Can someone describe it better?
How can I implement that?
For SQL Server 2005+, it sounds like you're talking about included columns, but that only works when all of the columns are in one table.
CREATE INDEX IX_Customers_RowCust
ON Customers (customer_id)
INCLUDE (customer_name);
But, I think you're describing a situation where (row_id, customer_id) are in one table, and customer_name is in a second table. For that situation, you'd want to create an indexed view.
CREATE VIEW vwCust WITH SCHEMABINDING AS
SELECT t.row_id, t.customer_id, c.customer_name
FROM SomeTable t
INNER JOIN Customers c
ON t.customer_id = c.customer_id
GO
CREATE UNIQUE CLUSTERED INDEX vwCustRow ON vwCust (row_id)
GO
The MSDN article explains it very well
http://msdn.microsoft.com/en-us/library/ms190806.aspx
Basically as it fetches the data from the index (based on your where clause) instead of having to hit the table again to get the additional data the index bring back the data which has been included as part of the index.
It is important to note that the included columns do not make up the index used for search purposes but they will affect the size of the index and so will therefore take up more memory space.
Joe has got the syntax that you need to implement it.
FYI: Note that you cannot add included columns on a clustered index, since a clustered index isn't really an index in the first place - it's just the b-tree of the data. In some cases, you may be better off with a heap and several efficient covering indexes (which may have included columns).
So if your primary key is also the clustered index, no included columns...

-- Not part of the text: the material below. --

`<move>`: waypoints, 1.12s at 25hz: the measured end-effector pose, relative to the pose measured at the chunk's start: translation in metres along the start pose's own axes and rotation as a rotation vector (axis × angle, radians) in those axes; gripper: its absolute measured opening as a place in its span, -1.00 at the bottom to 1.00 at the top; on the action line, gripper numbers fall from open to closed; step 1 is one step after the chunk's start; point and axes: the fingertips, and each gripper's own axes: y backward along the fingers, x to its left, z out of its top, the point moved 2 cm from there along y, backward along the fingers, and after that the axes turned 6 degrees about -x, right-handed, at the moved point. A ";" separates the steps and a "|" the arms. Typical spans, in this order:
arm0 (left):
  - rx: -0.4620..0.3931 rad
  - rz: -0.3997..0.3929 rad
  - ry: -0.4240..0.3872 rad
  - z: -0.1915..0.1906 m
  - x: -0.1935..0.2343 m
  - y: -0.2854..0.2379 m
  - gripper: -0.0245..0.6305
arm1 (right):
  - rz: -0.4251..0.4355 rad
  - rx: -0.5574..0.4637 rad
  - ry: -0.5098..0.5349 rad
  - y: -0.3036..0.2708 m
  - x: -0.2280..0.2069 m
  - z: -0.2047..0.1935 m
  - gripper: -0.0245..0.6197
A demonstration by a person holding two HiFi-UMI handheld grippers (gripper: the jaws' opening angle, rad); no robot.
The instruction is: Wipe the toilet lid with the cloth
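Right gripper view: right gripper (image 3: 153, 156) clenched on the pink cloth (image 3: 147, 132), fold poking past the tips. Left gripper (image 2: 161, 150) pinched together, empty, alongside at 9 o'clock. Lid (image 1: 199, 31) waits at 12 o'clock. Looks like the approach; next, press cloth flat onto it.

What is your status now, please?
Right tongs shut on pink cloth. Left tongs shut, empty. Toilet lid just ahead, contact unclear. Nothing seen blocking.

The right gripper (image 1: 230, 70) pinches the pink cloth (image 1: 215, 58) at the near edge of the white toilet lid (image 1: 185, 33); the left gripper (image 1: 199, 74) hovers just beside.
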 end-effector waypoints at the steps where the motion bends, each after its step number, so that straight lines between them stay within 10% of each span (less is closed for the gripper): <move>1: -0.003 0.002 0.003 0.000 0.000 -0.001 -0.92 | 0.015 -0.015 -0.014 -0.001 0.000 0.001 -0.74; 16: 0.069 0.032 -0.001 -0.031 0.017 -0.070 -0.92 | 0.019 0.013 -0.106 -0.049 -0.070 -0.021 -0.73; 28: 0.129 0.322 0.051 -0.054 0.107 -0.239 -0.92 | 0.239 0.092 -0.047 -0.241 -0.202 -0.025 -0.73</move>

Only a non-clustered index can be made covering by INCLUDEs. Here, the included columns are in the lowest level of the index. This avoids what is known as a key (bookmark in SQL Server 2000) lookup into the clustered index
A clustered index is covering automatically: the lowest leaf level of the index is the data. By default, a PK is clustered in SQL Server.
This applies to the same table.
To do this across tables you need an indexed view (and see Joe's answer)